- TASK TO CARRY OUT:
Copy the data as given. No line may be skipped.

- DATA TO USE:
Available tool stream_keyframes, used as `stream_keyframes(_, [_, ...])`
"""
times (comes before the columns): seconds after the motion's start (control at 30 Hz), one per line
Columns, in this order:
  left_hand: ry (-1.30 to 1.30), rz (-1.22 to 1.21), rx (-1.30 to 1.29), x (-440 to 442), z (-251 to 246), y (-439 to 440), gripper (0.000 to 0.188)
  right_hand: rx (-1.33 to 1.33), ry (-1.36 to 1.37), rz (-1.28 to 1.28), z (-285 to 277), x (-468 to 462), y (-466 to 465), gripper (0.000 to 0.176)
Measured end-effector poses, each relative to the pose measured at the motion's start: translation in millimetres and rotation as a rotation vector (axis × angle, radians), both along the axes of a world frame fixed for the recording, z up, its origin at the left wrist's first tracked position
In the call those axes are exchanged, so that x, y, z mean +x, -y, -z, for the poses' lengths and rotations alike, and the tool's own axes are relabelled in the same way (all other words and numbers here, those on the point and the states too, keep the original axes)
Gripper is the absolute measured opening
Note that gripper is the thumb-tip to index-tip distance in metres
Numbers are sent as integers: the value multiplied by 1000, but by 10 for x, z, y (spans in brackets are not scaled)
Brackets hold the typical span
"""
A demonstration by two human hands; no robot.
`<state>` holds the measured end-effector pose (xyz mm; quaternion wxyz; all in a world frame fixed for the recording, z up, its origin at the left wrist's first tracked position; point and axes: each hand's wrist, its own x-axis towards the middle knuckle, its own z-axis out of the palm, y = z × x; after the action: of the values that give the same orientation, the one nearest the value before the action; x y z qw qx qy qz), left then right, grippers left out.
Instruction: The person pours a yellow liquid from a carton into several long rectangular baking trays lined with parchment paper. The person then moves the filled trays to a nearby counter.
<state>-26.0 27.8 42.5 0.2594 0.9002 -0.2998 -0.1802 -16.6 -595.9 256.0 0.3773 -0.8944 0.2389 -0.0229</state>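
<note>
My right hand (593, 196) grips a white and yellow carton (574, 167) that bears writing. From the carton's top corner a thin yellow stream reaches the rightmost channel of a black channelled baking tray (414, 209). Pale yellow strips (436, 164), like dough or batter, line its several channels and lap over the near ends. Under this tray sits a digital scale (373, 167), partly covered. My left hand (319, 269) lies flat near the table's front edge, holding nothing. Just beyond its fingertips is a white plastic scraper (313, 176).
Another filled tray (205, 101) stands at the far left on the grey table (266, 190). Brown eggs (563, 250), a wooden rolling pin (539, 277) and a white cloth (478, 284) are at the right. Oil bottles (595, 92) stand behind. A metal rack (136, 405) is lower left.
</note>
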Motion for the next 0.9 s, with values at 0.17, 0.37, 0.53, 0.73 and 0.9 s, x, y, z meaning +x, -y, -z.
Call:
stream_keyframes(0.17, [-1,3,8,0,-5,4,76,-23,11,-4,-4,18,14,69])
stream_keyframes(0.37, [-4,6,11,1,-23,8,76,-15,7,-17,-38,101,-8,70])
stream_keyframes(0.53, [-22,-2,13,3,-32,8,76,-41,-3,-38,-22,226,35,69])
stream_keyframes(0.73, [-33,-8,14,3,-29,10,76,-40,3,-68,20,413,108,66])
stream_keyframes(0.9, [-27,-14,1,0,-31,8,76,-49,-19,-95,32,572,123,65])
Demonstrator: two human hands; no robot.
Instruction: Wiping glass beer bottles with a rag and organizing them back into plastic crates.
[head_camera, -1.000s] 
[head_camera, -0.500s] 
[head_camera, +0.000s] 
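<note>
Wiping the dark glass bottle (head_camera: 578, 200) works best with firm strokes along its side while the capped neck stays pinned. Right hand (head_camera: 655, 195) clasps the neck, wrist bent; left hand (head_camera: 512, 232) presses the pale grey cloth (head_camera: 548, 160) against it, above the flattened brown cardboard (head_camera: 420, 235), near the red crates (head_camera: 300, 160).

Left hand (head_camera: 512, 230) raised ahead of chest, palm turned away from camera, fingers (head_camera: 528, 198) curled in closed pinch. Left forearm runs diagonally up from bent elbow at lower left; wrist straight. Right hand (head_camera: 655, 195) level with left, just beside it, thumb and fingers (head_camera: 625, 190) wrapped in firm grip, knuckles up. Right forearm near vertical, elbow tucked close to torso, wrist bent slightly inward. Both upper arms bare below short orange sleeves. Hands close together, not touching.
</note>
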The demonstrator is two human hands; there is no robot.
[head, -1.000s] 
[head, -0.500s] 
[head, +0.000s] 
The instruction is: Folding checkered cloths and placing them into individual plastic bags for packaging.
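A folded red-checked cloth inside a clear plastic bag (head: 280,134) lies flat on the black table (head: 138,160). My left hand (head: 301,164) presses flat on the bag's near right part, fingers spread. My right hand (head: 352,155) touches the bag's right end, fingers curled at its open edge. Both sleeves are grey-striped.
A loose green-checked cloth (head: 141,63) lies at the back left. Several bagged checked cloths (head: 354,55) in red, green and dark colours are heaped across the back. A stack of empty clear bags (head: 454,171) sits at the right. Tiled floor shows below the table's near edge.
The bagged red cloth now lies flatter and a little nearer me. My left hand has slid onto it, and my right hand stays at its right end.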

- RESULT:
Available tool stream_keyframes, used as `stream_keyframes(_, [_, ...])`
"""
times (comes before the columns): seconds after the motion's start (control at 30 Hz), one per line
Columns, in this order:
  left_hand: ry (-1.30 to 1.30), rz (-1.22 to 1.21), rx (-1.30 to 1.29), x (-440 to 442), z (-251 to 246), y (-439 to 440), gripper (0.000 to 0.188)
  right_hand: rx (-1.33 to 1.33), ry (-1.36 to 1.37), rz (-1.28 to 1.28), z (-285 to 277), x (-468 to 462), y (-466 to 465), gripper (0.000 to 0.176)
Measured end-effector poses, each relative to the pose measured at the motion's start: translation in millimetres and rotation as a rotation vector (axis × angle, radians), both along the axes of a world frame fixed for the recording, z up, its origin at the left wrist's first tracked position
In the call those axes are exchanged, so that x, y, z mean +x, -y, -z, for the poses' lengths and rotations alike, and the tool's own axes are relabelled in the same way (all other words and numbers here, those on the point and the states too, keep the original axes)
Gripper is the absolute measured opening
Note that gripper is the thumb-tip to index-tip distance in metres
Numbers are sent as integers: the value multiplied by 1000, but by 10 for x, z, y (spans in brackets are not scaled)
Brackets hold the typical span
"""
A demonstration by two human hands; no robot.
`<state>` holds the measured end-effector pose (xyz mm; quaternion wxyz; all in a world frame fixed for the recording, z up, its origin at the left wrist's first tracked position; point and axes: each hand's wrist, its own x-axis towards the middle knuckle, its own z-axis out of the palm, y = z × x; after the action: of the values that give the same orientation, the one nearest the value before the action; x y z qw qx qy qz), left then right, grippers left out.
Instruction: The person pours a yellow liquid from a carton into several long rectangular baking trays lined with parchment paper. The person then moves the filled trays to a nearby counter.
<state>-26.0 27.8 42.5 0.2594 0.9002 -0.2998 -0.1802 -16.6 -595.9 256.0 0.3773 -0.8944 0.2389 -0.0229</state>
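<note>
My right hand (593, 196) grips a white and yellow carton (574, 167) that bears writing. From the carton's top corner a thin yellow stream reaches the rightmost channel of a black channelled baking tray (414, 209). Pale yellow strips (436, 164), like dough or batter, line its several channels and lap over the near ends. Under this tray sits a digital scale (373, 167), partly covered. My left hand (319, 269) lies flat near the table's front edge, holding nothing. Just beyond its fingertips is a white plastic scraper (313, 176).
Another filled tray (205, 101) stands at the far left on the grey table (266, 190). Brown eggs (563, 250), a wooden rolling pin (539, 277) and a white cloth (478, 284) are at the right. Oil bottles (595, 92) stand behind. A metal rack (136, 405) is lower left.
</note>
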Motion for the next 0.9 s, with values at 0.17, 0.37, 0.53, 0.73 and 0.9 s, x, y, z meaning +x, -y, -z.
Call:
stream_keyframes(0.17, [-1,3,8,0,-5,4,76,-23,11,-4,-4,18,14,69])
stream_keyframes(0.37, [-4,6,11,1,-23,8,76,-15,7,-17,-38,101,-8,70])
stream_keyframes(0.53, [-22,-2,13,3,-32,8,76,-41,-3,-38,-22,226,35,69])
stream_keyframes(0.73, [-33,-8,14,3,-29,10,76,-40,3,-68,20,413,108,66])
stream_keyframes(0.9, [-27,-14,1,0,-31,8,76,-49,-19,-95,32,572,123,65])
Demonstrator: two human hands; no robot.
Instruction: Wiping glass beer bottles with a rag and organizing them back into plastic crates.
[head_camera, -1.000s] 
[head_camera, -0.500s] 
[head_camera, +0.000s] 
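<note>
Wiping the dark glass bottle (head_camera: 578, 200) works best with firm strokes along its side while the capped neck stays pinned. Right hand (head_camera: 655, 195) clasps the neck, wrist bent; left hand (head_camera: 512, 232) presses the pale grey cloth (head_camera: 548, 160) against it, above the flattened brown cardboard (head_camera: 420, 235), near the red crates (head_camera: 300, 160).

Left hand (head_camera: 512, 230) raised ahead of chest, palm turned away from camera, fingers (head_camera: 528, 198) curled in closed pinch. Left forearm runs diagonally up from bent elbow at lower left; wrist straight. Right hand (head_camera: 655, 195) level with left, just beside it, thumb and fingers (head_camera: 625, 190) wrapped in firm grip, knuckles up. Right forearm near vertical, elbow tucked close to torso, wrist bent slightly inward. Both upper arms bare below short orange sleeves. Hands close together, not touching.
</note>
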The demonstrator is two human hands; there is no robot.
[head, -1.000s] 
[head, -0.500s] 
[head, +0.000s] 
The instruction is: Folding checkered cloths and placing them into individual plastic bags for packaging.
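A folded red-checked cloth inside a clear plastic bag (head: 280,134) lies flat on the black table (head: 138,160). My left hand (head: 301,164) presses flat on the bag's near right part, fingers spread. My right hand (head: 352,155) touches the bag's right end, fingers curled at its open edge. Both sleeves are grey-striped.
A loose green-checked cloth (head: 141,63) lies at the back left. Several bagged checked cloths (head: 354,55) in red, green and dark colours are heaped across the back. A stack of empty clear bags (head: 454,171) sits at the right. Tiled floor shows below the table's near edge.
The bagged red cloth now lies flatter and a little nearer me. My left hand has slid onto it, and my right hand stays at its right end.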

The exercise calls for nothing further.